Aiming towards such a glossy lifestyle, they try to grasp that fulfilment via soaps, TV commercials, Eurovision Song Contest, aerobics and cooking shows. But deep down, they somehow know there’s no real content in it and ultimately realize the media’s emptiness and its hunger for all things glitzy – a parallel narrative we encounter nowadays through internet’s role models and successful stories of self-made people on social media.
The children’s play originates from their mutual investigation of a generation fixed on personal happiness. While questioning the possibility of interconnecting values and mutual trust, the play is a first step in shifting from an I to a we-generation.
During their one-week residency, they thematically framed the play even more by developing scenes, textual materials, decorating elements, clothing, wigs and so on. Bla Bla Blues officially premieres in the end of September at De Vieze Gasten, and then embarks on a small tour in Flanders.
Platteau describes her work as mythical, humoristic and grotesque, while cherishing a fascination for extreme characters, alienating universes and magical feasts. From an absurd, often funny and childishly honest perspective De Craecker focuses on growing up and finding your own place as a young person in a world which is under pression of social media and constant competition. Despite these heavy themes, his creations appear open and playful and uses the mediums we draw upon in daily life.

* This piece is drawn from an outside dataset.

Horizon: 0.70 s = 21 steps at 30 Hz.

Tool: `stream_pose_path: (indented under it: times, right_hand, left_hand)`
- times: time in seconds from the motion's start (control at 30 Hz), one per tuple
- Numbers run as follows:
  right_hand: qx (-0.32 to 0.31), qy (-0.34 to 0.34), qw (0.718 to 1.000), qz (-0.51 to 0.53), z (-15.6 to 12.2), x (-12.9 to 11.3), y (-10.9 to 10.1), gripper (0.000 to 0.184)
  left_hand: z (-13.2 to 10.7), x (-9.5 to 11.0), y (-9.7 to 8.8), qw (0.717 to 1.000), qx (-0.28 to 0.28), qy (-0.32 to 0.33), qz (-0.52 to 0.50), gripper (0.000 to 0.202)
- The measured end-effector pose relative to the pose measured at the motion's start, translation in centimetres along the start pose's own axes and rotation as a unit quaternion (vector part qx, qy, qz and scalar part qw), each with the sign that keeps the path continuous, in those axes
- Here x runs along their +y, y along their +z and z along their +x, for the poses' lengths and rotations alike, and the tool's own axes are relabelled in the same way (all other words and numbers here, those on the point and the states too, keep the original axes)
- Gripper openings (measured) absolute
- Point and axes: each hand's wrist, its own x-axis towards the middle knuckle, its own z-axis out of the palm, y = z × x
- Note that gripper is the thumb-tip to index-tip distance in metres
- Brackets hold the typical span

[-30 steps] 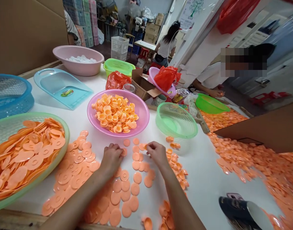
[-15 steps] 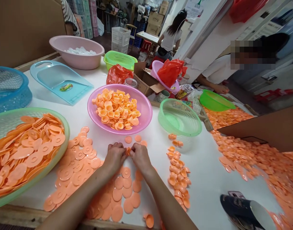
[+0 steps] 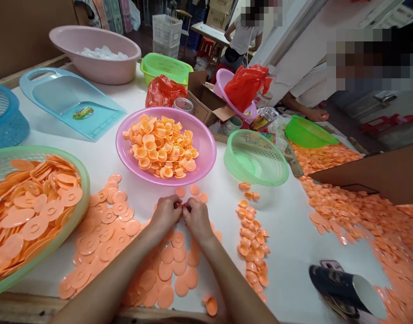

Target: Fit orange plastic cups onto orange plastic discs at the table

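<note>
Above the table, my left hand (image 3: 167, 211) and my right hand (image 3: 197, 218) meet with fingers pinched together. A small orange plastic piece is between their fingertips, mostly hidden by them. Flat orange discs (image 3: 179, 254) lie under and in front of my hands, and more orange discs (image 3: 101, 227) spread out on the left. Just beyond my hands stands a pink bowl (image 3: 125, 168) heaped with small orange toy cups (image 3: 162, 146). A column of orange toy cups (image 3: 250, 238) lies to the right of my right forearm. One single toy cup (image 3: 211, 306) sits near the front edge.
On the left, a green basket (image 3: 83, 211) holds many discs. Behind are a blue dustpan (image 3: 95, 121), a pale pink tub (image 3: 125, 67) and a cardboard box (image 3: 201, 105). A green colander (image 3: 257, 173) and a dark mug (image 3: 338, 283) stand right. Another person (image 3: 307, 94) sits beyond.
The view has shifted slightly. My hands have drawn closer together, and the orange piece that showed between my fingertips is now mostly covered.
</note>
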Motion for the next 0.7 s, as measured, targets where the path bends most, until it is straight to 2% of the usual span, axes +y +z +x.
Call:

All images © Leontien Allemeersch
Femke Platteau graduated in 2015 as an actress and theatre maker at KASK’s drama department with the graduation project Bestiaria, performed in collaboration with Lobke Leirens and Diede Roossens. Since then, she has worked for e.g. 4Hoog (with Frans Van der Aa & Raf Walschaerts), Abattoir Fermé’s Stef Lernous, CAMPO’s Pieter Ampe, Naomi Kerkhove… She also performs in Compagnie De Kolifokkers under the watchful eye of writer Anna Carlier.

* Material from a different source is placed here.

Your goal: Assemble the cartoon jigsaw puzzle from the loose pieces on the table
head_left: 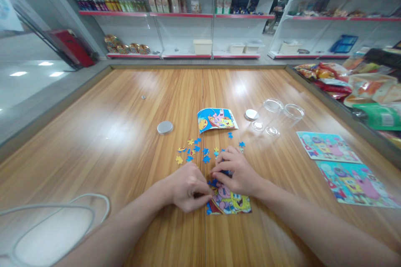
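Observation:
A partly joined jigsaw puzzle with a yellow and a pink cartoon figure lies flat on the table before me. My left hand is at its left edge, fingers curled and thumb and forefinger pinched together; whatever is between them is hidden. Over the puzzle's upper part bends my right hand, its thumb and fingertips drawn close together, with dark blue showing beneath. I cannot make out what those fingertips hold. Loose puzzle pieces, mostly blue and yellow, lie scattered just beyond both hands. Behind them is a slightly curled reference picture.
Two clear jars and a silver lid stand right of the picture. Another lid lies left. Two cartoon sheets are at the right, a white cable at the lower left. Snack packets border the table.

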The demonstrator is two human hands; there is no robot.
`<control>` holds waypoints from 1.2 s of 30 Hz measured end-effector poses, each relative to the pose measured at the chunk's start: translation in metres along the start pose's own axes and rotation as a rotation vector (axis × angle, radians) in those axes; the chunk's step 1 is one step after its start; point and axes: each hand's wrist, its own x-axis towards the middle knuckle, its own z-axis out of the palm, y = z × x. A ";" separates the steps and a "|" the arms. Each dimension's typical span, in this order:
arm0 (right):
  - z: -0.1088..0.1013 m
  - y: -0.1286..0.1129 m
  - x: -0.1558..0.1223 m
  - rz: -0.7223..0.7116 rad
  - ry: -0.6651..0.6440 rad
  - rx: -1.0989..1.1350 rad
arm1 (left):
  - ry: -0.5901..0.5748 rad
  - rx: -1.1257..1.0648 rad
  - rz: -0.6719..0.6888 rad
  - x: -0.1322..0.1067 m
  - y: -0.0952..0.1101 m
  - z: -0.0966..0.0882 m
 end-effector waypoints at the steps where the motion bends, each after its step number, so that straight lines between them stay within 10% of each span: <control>1: -0.001 0.001 0.000 0.011 0.032 0.016 | 0.008 0.008 0.005 0.000 0.000 0.001; 9: -0.004 0.008 0.002 0.126 0.212 0.136 | 0.191 0.145 0.007 -0.006 -0.007 0.007; 25: -0.004 0.011 0.003 0.316 0.232 0.441 | 0.137 0.203 0.015 -0.003 -0.008 0.006; 36: -0.007 0.013 0.002 0.390 0.377 0.484 | 0.510 0.276 -0.212 -0.008 -0.018 0.009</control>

Bla Bla Blues crowns Freek De Craecker’s training in drama at KASK, Ghent. His resume witnesses work experience at 4Hoog (also with Frans Van der Aa & Raf Walschaerts) and A Two Dogs Company, and he also worked with Jan Martens & Lukas Dhont and with TAAT and CAMPO for a do-it-together theatre installation in Ghent’s iconic Sint-Niklaaskerk.
Bla Bla Blues seals their second collaboration, allowing both artists to once again claim a spot within the field of children’s theatre.